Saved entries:

....................

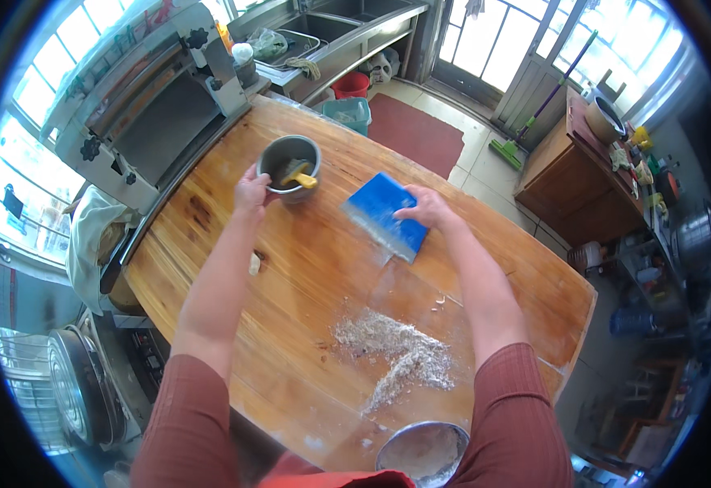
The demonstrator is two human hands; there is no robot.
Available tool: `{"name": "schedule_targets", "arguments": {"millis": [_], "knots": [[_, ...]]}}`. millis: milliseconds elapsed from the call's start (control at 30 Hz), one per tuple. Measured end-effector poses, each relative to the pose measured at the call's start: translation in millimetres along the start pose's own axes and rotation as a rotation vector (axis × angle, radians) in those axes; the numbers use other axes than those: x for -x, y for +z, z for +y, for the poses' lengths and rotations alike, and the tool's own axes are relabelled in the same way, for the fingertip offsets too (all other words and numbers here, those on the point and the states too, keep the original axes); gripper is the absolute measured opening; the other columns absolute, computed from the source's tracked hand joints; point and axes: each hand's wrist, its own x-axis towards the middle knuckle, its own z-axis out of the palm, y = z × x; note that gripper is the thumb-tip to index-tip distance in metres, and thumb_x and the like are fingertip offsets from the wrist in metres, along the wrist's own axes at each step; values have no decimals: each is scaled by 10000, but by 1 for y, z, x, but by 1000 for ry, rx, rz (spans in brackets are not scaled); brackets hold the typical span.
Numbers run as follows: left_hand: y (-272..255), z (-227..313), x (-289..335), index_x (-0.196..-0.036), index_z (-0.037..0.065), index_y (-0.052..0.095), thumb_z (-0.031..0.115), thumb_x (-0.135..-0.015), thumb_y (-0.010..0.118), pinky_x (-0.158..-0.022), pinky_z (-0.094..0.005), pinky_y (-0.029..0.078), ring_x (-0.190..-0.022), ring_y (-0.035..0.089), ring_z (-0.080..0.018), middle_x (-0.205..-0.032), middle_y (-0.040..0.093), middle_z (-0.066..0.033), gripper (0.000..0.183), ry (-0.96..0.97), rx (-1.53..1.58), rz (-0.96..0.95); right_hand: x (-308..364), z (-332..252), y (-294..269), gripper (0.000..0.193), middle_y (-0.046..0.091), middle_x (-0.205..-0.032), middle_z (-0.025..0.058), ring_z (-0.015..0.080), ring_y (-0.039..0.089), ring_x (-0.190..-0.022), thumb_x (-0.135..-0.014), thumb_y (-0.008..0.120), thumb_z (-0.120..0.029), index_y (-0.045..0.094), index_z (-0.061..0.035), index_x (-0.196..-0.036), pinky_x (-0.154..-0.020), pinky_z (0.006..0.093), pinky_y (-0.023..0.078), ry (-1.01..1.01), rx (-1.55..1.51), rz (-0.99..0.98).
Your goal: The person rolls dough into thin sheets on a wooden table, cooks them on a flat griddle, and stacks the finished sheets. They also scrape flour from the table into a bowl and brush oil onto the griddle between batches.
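My left hand (251,190) grips the rim of a grey metal pot (315,152) at the far side of the wooden table (306,252). A yellow-handled tool (301,177) leans inside the pot; its lower end cannot be made out. Pinched in my right hand (432,210) is a flat blue scraper (389,213), tilted and dusted with white along its near edge. Nearer to me, a crumbly heap of flour (400,346) lies spread over the boards. A round metal bowl (384,455) with whitish powder in it stands against the table's near edge, partly hidden by my right sleeve.
A dough-rolling machine (160,114) borders the table's left side. Beyond the far edge are a steel sink (331,28), a teal bin (351,115) and a red mat (415,134). A small pale lump (254,263) lies near my left forearm. A wooden cabinet (571,175) stands at the right.
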Motion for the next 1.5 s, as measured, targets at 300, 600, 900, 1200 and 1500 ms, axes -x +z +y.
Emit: {"name": "schedule_targets", "arguments": {"millis": [300,600,900,1200,1500], "knots": [[-126,-12,101,-1438,18,461,331,-1015,606,-866,-328,532,-1008,625,-205,-1215,601,-96,546,173,-459,185,191,-72,-9,524,705,-1143,114,286,677,-1054,-806,802,-203,624,-170,-1297,-920,402,546,-198,-19,-425],[-179,-108,369,-1462,-12,431,197,-1008,531,-1178,-489,268,-1384,390,-405,-1501,428,-230,509,563,-1298,54,346,142,-142,483,689,-1092,72,155,644,-957,-858,764,-164,597,-10,-1285,-874,319,527,461,-412,597],[-159,-88,305,-1405,-21,471,252,-1017,535,-1077,-458,378,-1268,485,-394,-1340,532,-236,479,422,-1091,195,289,-4,-8,535,693,-1088,137,261,675,-976,-791,810,-154,610,-55,-1276,-854,390,542,88,-22,39],[-83,-3,34,-1320,-20,575,222,-958,649,-703,-349,587,-857,677,-220,-1033,670,-135,442,167,-379,11,512,143,-62,517,646,-1242,110,251,655,-1045,-891,744,-130,544,-20,-1355,-883,404,550,763,-602,1272],[-152,20,23,-1345,68,616,-18,-881,552,-534,-268,570,-746,645,-120,-1014,668,-42,476,95,-146,107,310,199,-57,394,685,-1139,90,214,659,-959,-868,752,-147,645,-18,-1225,-852,376,541,765,-534,1093]]}}
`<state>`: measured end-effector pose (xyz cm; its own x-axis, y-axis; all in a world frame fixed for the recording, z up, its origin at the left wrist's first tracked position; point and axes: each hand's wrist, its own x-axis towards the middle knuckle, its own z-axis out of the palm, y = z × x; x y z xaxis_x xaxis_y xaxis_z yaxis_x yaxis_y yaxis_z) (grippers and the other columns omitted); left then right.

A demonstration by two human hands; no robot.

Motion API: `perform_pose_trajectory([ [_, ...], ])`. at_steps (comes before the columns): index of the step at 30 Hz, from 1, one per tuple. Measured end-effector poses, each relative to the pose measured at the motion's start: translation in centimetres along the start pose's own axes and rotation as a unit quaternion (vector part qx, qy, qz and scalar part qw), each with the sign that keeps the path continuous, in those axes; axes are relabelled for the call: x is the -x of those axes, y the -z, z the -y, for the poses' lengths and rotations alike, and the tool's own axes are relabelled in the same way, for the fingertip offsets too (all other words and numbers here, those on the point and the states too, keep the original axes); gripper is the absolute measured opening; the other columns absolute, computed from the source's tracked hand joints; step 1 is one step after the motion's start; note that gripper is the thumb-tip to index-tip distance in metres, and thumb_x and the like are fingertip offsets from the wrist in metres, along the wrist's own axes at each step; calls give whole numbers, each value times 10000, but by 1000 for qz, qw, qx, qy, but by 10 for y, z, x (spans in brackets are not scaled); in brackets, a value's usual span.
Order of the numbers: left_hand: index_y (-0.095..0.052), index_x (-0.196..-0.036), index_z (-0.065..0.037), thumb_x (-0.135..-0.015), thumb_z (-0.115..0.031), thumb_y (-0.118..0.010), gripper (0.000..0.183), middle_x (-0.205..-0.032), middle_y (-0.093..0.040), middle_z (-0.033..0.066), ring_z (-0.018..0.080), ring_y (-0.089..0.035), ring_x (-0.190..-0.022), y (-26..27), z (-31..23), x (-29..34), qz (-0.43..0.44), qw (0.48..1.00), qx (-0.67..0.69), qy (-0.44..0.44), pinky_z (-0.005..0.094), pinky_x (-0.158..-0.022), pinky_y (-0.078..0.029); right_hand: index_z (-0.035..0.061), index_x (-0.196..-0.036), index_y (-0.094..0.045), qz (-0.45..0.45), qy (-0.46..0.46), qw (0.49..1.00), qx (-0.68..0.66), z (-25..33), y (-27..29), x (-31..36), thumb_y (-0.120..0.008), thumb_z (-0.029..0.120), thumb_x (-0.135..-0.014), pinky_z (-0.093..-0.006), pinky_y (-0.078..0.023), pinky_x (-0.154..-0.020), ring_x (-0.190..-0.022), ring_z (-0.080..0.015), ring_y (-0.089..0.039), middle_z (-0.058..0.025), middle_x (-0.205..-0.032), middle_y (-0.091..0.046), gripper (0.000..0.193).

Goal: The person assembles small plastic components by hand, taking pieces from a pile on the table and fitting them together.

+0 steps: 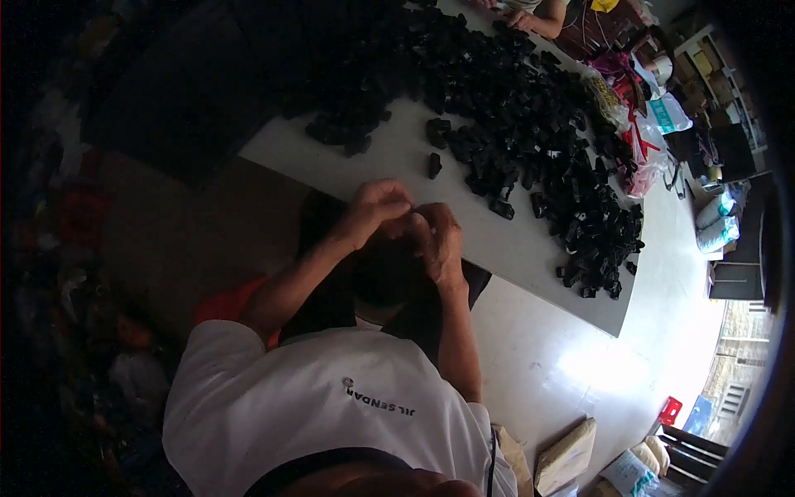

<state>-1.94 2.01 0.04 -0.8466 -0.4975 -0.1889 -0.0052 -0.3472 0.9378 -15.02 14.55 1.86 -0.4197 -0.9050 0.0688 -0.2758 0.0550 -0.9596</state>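
Observation:
My left hand (378, 213) and my right hand (440, 239) meet over my lap, just off the near edge of the pale table (364, 168). The fingers of both are bent and pinched together at the same spot. Whatever lies between the fingertips is too small and dark to name. Many small black plastic parts (530, 124) are heaped across the tabletop beyond my hands. One loose black part (435, 166) rests apart from the heap, closest to my fingers.
Across the table another person's hand (522, 20) works at the far edge. Plastic bags (646, 161) lie by the right end of the heap. A dark bulky shape (178, 99) stands at the left. A cardboard piece (566, 455) is on the floor at lower right.

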Motion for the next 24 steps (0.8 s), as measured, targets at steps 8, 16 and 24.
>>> perform_pose_trajectory([
  [8,-542,-962,-60,-840,-74,-638,156,-835,-592,37,111,-571,-594,-8,0,27,-48,998,-20,-36,231,-515,-479,-31,-981,-551,88,-113,985,-96,-18,-7,11,-593,165,-928,-289,-462,-485,-589,-149,-544,-89,-732,-565,208],
  [16,-543,-1012,-63,-874,-121,-653,186,-843,-601,38,91,-581,-612,8,20,34,-24,998,-22,-56,229,-550,-500,-40,-944,-547,80,-103,985,-114,-25,-15,20,-619,98,-904,-281,-449,-463,-552,-142,-543,-85,-721,-557,162],
  [24,-517,-1221,-30,-910,-55,-590,321,-945,-609,118,219,-639,-797,18,-8,35,-20,944,-300,-137,349,-709,-532,-12,-914,-568,147,-44,988,18,-8,-7,24,-607,45,-873,-354,-488,-570,-645,-282,-592,-157,-782,-590,80],
])
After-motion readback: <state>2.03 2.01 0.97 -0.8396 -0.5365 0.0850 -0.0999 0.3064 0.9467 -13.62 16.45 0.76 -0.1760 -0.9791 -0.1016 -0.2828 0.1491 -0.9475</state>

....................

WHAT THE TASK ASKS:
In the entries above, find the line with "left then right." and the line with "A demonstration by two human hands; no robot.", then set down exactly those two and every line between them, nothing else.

WRITTEN SOLUTION:
`<state>`: measured end-effector pose (xyz cm; its own x-axis, y-axis; all in a world frame fixed for the recording, z up, its origin at the left wrist's first tracked position; point and axes: each hand's wrist, its own x-axis towards the middle knuckle, its own z-axis out of the palm, y = z × x; x y z xaxis_x xaxis_y xaxis_z yaxis_x yaxis_y yaxis_z) (grippers and the other columns omitted); left then right.

A demonstration by two human hands; no robot.

Nothing else belongs to this exercise.